London’s Great Ormond Street Hospital Deploys Wi-Fi Tags

By Claire Swedberg

The pediatric facility is using AeroScout's technology to ensure equipment can be located quickly as patients require treatment, and to track their maintenance.

London's Great Ormond Street Hospital (GOSH) has one of the widest ranges of children's health specialists in the United Kingdom, and patrons that include the British royal family. Many patients come to the hospital severely ill and in need of fast, comprehensive treatment. To improve its goal of having "no wait, no waste and zero harm," the pediatric hospital reports, it implemented a real-time location system (RTLS) using Wi-Fi-based sensors from AeroScout to track the locations of such assets as pumps, beds, cots, mattresses and wheelchairs throughout its facility. The system was installed by British IT consultancy Block Solutions.

Mark Large, GOSH's IT director, says the system—which was installed in the summer of 2010—has not been in place long enough to measure the cost or time savings that it has yielded for the hospital. However, he notes, staff members are successfully employing it to locate assets, as well as testing the system's ability to issue alerts if an item is taken from the facility, or if an alarm button is pressed.

GOSH treats 100,000 patients each year, with 353 beds on-site and a staff of 2,700. The hospital contacted AeroScout in March 2010, seeking a system that would enable it to track its assets using its existing Cisco Wi-Fi system. Not only are the facility's patients typically in need of expedient treatment for serious health issues, the workers are highly trained—and, as such, highly paid. Spending their time searching for equipment required by a patient, the hospital reports, is both costly and time-consuming.

"That is the no-wait aspect [of the hospital's motto]," says Joel Cook, AeroScout's director of health-care solutions marketing. "They don't want their highly paid clinical staff looking for things while they should be caring for a sick child." Lost equipment, including incubators and other specialized pediatric devices, had also cost the hospital hundreds of thousands of pounds.

Additionally, the hospital wanted a system that would integrate with preventative-maintenance management, in order to allow the tracking of maintenance and inspections, and print reports that would help management track equipment in need of servicing. "That's the zero-harm aspect," Cook explains. "When they have a sick child, they want to be absolutely sure the equipment has been properly maintained."

AeroScout installed the system over the course of two months, updating the Wi-Fi infrastructure to ensure it had full facility coverage, applying AeroScout tags to assets, and installing its MobileView software platform on the hospital's server, in order to manage location data and send alerts by e-mail or text message, as necessary.

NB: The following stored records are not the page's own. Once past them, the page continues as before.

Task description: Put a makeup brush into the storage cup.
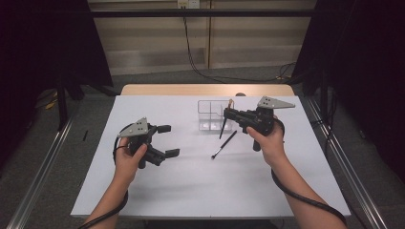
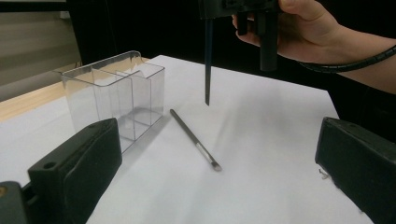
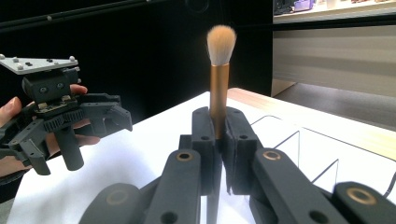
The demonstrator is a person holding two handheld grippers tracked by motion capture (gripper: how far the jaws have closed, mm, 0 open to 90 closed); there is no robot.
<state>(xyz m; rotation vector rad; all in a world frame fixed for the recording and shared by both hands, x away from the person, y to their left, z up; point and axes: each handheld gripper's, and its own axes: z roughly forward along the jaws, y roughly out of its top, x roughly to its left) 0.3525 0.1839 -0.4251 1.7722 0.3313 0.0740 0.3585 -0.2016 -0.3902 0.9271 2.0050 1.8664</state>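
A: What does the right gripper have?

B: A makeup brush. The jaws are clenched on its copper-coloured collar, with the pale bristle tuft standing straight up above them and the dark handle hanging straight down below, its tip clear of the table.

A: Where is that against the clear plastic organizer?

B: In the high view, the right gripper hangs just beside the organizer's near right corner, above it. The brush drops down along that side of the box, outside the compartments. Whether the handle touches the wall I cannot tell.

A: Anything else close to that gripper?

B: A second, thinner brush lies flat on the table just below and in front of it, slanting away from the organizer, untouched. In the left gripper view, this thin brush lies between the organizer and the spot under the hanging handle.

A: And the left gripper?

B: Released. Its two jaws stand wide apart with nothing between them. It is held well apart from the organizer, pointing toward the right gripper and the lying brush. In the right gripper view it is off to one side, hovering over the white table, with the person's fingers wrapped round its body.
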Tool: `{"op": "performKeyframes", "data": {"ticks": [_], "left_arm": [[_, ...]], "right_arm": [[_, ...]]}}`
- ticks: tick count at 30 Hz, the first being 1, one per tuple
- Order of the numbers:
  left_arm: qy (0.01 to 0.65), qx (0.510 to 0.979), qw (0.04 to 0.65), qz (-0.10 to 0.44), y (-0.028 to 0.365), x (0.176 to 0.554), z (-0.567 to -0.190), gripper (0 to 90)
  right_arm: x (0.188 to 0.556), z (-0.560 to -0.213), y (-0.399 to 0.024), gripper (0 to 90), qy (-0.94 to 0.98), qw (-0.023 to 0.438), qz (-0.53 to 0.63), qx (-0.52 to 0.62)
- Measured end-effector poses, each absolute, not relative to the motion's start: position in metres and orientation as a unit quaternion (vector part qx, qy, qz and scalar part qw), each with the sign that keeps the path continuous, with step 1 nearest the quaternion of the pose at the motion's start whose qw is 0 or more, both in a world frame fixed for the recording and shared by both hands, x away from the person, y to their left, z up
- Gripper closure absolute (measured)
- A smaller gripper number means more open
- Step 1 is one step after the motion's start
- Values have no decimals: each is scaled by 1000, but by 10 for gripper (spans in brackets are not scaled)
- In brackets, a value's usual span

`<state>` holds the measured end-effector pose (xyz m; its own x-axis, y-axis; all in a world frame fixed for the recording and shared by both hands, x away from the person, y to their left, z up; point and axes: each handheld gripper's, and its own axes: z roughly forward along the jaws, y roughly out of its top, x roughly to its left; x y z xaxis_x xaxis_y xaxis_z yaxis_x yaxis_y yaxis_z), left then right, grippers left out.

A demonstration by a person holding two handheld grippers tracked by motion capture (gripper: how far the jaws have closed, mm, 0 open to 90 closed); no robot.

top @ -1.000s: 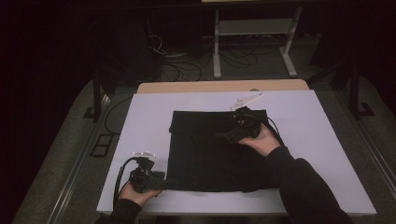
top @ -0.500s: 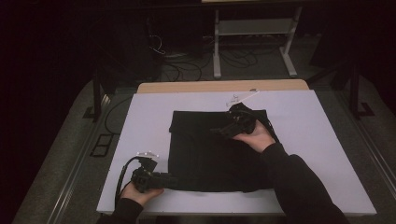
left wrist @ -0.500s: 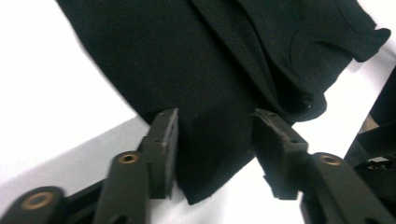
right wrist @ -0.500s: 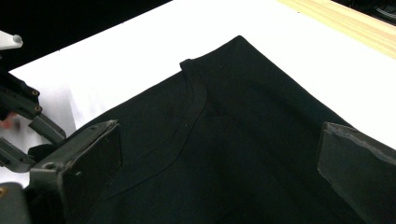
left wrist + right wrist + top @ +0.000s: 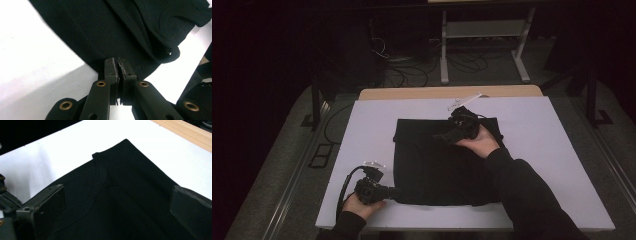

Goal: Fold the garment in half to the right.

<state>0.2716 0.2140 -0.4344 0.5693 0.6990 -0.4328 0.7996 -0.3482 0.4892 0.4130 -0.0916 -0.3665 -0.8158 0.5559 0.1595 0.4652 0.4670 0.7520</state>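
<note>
One black knit garment point(image 5: 439, 160), folded square; matte white table point(image 5: 372, 125).

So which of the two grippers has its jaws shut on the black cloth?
The left gripper, at the cloth's near left corner, has just closed on the edge. The right gripper hovers open over the far side.

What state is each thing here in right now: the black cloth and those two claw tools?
Black cloth: folded, flat on the white table, near corner pinched.
Left gripper: jaws have just been closing, now shut on the cloth's edge.
Right gripper: jaws wide open above the cloth, holding nothing.
</note>
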Motion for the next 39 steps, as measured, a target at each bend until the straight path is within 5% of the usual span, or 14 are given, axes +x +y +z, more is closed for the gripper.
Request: {"op": "performKeyframes", "data": {"ticks": [39], "left_arm": [[438,817,367,-74,216,271,-430,850]], "right_arm": [[462,-374,-40,14,866,64,387,310]]}}
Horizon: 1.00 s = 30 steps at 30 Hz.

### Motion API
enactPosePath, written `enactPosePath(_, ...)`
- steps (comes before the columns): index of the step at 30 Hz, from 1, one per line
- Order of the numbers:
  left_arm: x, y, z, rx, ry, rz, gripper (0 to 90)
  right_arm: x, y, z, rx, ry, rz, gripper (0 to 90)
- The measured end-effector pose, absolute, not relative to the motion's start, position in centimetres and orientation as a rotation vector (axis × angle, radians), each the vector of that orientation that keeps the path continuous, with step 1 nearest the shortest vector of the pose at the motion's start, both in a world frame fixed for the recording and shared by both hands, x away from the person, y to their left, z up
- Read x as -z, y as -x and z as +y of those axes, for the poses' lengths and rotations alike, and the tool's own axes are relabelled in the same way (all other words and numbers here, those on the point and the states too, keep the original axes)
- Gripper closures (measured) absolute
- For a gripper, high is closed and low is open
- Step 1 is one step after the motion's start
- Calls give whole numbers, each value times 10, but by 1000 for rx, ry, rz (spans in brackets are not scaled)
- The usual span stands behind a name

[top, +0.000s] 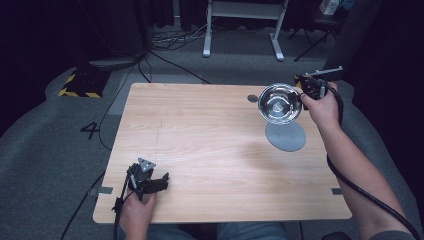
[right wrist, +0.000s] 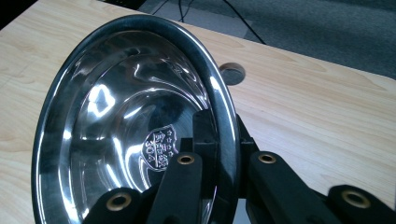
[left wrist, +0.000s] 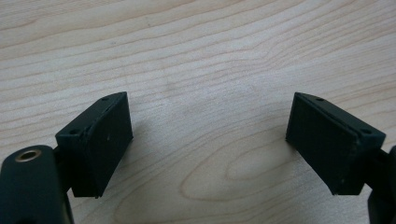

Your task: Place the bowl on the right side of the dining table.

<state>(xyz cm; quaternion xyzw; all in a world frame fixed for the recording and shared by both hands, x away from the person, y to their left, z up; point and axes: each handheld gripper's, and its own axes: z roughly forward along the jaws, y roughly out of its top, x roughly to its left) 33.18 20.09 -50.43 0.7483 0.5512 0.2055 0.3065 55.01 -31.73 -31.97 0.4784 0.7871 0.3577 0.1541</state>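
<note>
At the lower left of the high view we rest our left tongs (top: 161, 183) on the tabletop (top: 210, 150), released and idle, seemingly parked there so the other hand can do the carrying. The left gripper view confirms what the overhead frame is too small to settle: the two black pads stand wide apart, with nothing but bare wood grain between them.

Farther up, at the upper right of the high view, our right tongs (top: 303, 93) are clenched on the rim of the bowl (top: 279, 103). The bowl hangs above the tabletop, with a round grey shadow beneath it, near the far right corner and just right of a small grey hole (top: 252, 98) in the wood. We judge that the rim is the one part thin enough to pinch, which would explain the edge grip.

The right gripper view (right wrist: 224, 140) supplies the detail: one jaw sits inside the bowl (right wrist: 126, 116) and the other outside, the steel lip pinched between them, a stamped crest (right wrist: 160, 147) at the bottom of the polished interior. It also shows the hole (right wrist: 232, 73) beyond the rim. Only the high view places the bowl against the whole tabletop, with the grey floor (top: 50, 135) and cables beyond.
</note>
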Motion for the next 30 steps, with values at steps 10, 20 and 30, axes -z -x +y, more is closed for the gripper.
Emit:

The hospital has tagged approximately 2,500 assets to date, most with AeroScout's T2 2.4 GHz tags (that provide location data only) and T3 tags (that are attached to mattresses and come with call buttons that can be pressed in the event of an emergency). In the case of T2 tags, which comply with the IEEE's Wi-Fi standards, a tag is attached to an asset and transmits its unique ID number to the nearest Wi-Fi nodes at preset intervals. The nodes then forward that ID to the back-end server, where MobileView software determines the tag's location based on the particular Wi-Fi access points that received the tag's signal. If a hospital employee needs to locate an item, he or she can simply open the MobileView software and select the item by type or specific ID number, thereby enabling that person to see an icon that locates the object on a map of the hospital.

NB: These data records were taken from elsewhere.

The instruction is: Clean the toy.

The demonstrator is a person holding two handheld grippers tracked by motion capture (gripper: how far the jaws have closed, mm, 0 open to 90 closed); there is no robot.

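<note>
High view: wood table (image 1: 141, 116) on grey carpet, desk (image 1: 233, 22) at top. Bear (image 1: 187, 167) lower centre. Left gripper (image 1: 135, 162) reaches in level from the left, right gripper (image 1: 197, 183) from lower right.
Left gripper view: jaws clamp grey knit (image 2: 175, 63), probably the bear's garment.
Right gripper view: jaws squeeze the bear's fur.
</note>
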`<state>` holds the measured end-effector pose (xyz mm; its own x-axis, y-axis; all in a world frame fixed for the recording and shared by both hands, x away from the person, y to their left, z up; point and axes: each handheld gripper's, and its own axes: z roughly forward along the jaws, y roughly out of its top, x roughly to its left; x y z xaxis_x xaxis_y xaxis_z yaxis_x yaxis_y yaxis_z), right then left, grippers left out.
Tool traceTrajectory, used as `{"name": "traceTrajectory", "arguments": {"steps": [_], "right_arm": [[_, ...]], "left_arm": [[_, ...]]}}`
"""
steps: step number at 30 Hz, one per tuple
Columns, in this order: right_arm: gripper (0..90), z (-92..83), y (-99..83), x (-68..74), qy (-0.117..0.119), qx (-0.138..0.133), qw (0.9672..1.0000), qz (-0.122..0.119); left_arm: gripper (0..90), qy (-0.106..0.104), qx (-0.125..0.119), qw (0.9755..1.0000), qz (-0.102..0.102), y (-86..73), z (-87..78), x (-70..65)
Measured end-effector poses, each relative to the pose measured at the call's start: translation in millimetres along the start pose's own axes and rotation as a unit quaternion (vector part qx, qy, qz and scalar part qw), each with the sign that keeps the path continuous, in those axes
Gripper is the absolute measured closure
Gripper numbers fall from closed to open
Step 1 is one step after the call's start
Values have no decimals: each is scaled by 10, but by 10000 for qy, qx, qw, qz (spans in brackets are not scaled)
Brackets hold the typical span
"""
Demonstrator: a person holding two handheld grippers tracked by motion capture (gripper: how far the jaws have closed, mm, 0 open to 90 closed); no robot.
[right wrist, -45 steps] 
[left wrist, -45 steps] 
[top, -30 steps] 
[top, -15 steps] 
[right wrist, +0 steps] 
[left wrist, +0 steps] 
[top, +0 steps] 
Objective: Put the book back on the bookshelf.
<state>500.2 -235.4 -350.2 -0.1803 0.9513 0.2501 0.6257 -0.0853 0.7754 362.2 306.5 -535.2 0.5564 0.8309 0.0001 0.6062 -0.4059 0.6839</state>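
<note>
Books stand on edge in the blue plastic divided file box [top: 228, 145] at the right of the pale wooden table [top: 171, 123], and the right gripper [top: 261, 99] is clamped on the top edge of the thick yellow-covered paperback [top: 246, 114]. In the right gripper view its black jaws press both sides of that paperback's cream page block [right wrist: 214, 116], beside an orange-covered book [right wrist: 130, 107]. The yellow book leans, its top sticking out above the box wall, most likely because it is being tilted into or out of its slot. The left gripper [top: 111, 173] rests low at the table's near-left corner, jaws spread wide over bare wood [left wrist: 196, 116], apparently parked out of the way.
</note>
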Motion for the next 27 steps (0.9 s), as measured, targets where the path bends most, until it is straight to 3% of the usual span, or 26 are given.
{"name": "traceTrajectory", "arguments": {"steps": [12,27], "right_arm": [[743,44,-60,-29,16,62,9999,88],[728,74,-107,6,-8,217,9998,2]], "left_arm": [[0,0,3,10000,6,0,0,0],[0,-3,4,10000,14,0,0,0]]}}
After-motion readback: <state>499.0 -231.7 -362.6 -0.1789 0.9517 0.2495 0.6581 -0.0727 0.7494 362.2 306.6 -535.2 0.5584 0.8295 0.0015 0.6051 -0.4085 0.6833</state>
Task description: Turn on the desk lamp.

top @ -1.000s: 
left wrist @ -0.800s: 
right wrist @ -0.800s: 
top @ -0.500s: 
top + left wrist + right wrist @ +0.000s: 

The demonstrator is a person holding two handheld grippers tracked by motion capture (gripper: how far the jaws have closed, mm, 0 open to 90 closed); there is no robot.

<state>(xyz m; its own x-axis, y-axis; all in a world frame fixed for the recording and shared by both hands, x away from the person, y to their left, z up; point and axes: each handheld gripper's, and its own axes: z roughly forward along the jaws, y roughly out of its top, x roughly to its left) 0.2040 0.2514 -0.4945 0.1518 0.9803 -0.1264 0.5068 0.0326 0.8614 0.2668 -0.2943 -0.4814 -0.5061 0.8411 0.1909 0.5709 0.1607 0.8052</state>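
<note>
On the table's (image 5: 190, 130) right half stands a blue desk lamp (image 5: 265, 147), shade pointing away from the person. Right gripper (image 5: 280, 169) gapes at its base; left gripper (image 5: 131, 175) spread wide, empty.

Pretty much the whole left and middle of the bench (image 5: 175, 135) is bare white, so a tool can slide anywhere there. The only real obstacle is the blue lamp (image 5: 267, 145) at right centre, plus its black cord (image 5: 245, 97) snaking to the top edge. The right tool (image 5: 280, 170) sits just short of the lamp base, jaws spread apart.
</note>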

In the case of T3 tags, if there is an emergency in the location of a the tagged mattress, a worker can simply press the tag's call button, causing an alert to be transmitted to the nearest Wi-Fi node and be routed by the MobileView software to specific parties, such as the nursing staff.

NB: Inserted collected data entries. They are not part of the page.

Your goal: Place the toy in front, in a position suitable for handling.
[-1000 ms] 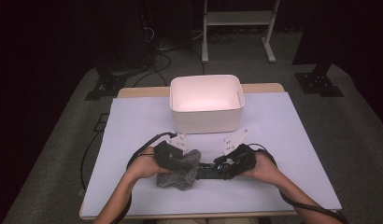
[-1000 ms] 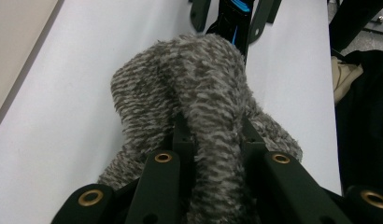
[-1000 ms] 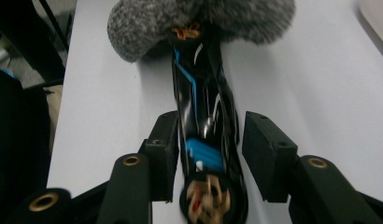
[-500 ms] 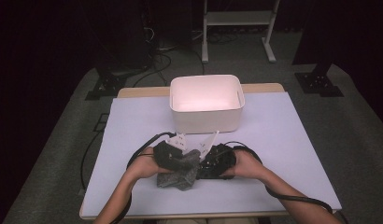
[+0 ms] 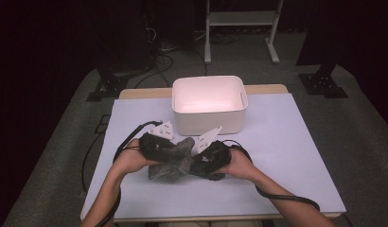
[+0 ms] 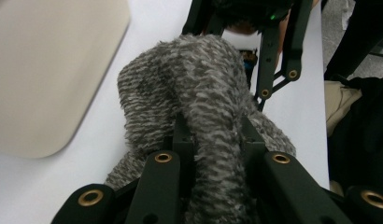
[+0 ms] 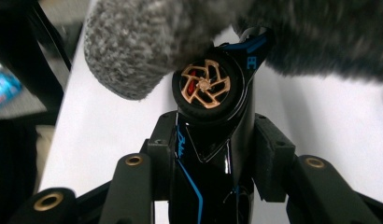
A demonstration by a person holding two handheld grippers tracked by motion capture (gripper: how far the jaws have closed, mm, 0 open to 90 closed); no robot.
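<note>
A grey fuzzy sock (image 5: 169,166) hangs from my left gripper (image 5: 181,152), which is shut on it low over the table's front. In the left gripper view the sock (image 6: 199,93) bunches up between the jaws of that gripper (image 6: 213,135). My right gripper (image 5: 191,163) is shut on a black toy car (image 7: 208,126) with blue trim and a gold wheel (image 7: 206,86); its jaws have just closed a little tighter. The car's nose pushes against the sock (image 7: 133,42). Both grippers meet tip to tip, and the right gripper's jaws (image 6: 273,60) stand just behind the sock.
A white open bin (image 5: 208,124) stands on the table just beyond the grippers, seen as a pale wall (image 6: 45,74) to the left in the left gripper view. The light table top (image 5: 286,142) stretches out to both sides. Cables trail from both grippers.
My right gripper has moved left with the car until it meets the sock. My left gripper has lifted the sock slightly.
</note>
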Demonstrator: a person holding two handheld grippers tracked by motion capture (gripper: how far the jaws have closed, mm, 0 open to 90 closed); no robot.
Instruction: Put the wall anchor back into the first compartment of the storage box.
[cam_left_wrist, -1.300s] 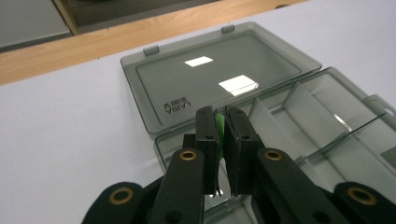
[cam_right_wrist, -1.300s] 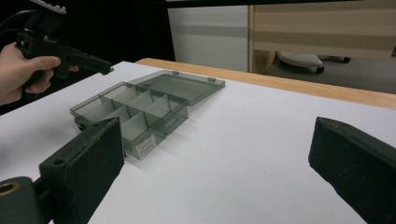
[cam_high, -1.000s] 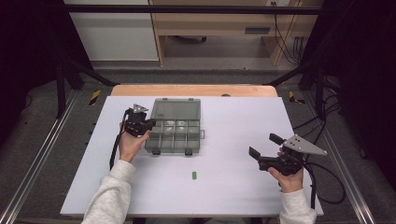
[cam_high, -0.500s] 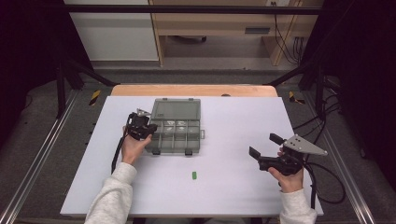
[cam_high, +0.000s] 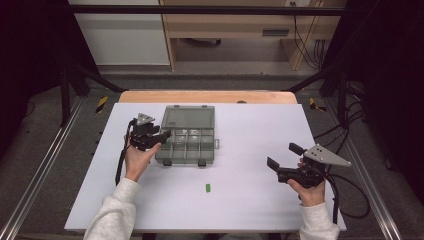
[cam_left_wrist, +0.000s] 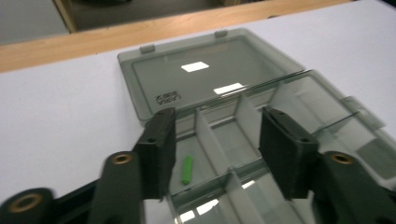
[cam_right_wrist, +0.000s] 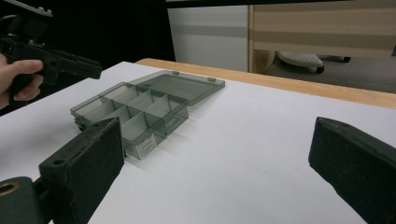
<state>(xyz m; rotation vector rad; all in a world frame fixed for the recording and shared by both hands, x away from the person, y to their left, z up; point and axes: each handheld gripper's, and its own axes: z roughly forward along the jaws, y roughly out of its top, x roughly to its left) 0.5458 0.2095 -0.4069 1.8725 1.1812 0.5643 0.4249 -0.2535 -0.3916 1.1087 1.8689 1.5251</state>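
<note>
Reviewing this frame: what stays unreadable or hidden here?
- Embossed marking on the smoky clear plastic organiser box's lid: blurred in the left gripper view.
- Box's near compartments: cut off by that view's bottom edge and the left claw.
- Small green piece on the white table: too small in the high view to identify.
- Right claw: far jaw cut by the frame's right edge.

Honestly, you won't get much to read here. The one bit of lettering sits on the open lid (cam_left_wrist: 205, 77) of the organizer box (cam_left_wrist: 261, 140): a small embossed mark near its lower left corner, in the left gripper view, too blurred to make out. There's also a pale label on the box's front wall in the right gripper view, unreadable too.
</note>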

GOSH's personnel can also utilize the MobileView solution to run reports on equipment and determine, for instance, when specific items are being cleaned and maintained, and where they tend to congregate—while awaiting cleaning, for example.

GOSH is currently testing the system's ability to issue alerts in the event that a piece of equipment enters an unauthorized area, such as an exit to the facility. In this case, Large says, the logistics of sending the alert to the proper staff members is still being worked out. "If you don't have enough security staff spare to run to that location, that particular role is of limited use," he explains. "However, using the tags for porter call to that location [calling for assistance, such as a wheelchair attendant, to a specific mattress], the Cisco wireless phones can be tracked and the nearest free porter can attend. We have trialed this, and may well put this into operation."

With this system's installation, AeroScout now has more than 400 MobileView solutions in place in health-care facilities worldwide, says Steffan Haithcox, the company's senior marketing director.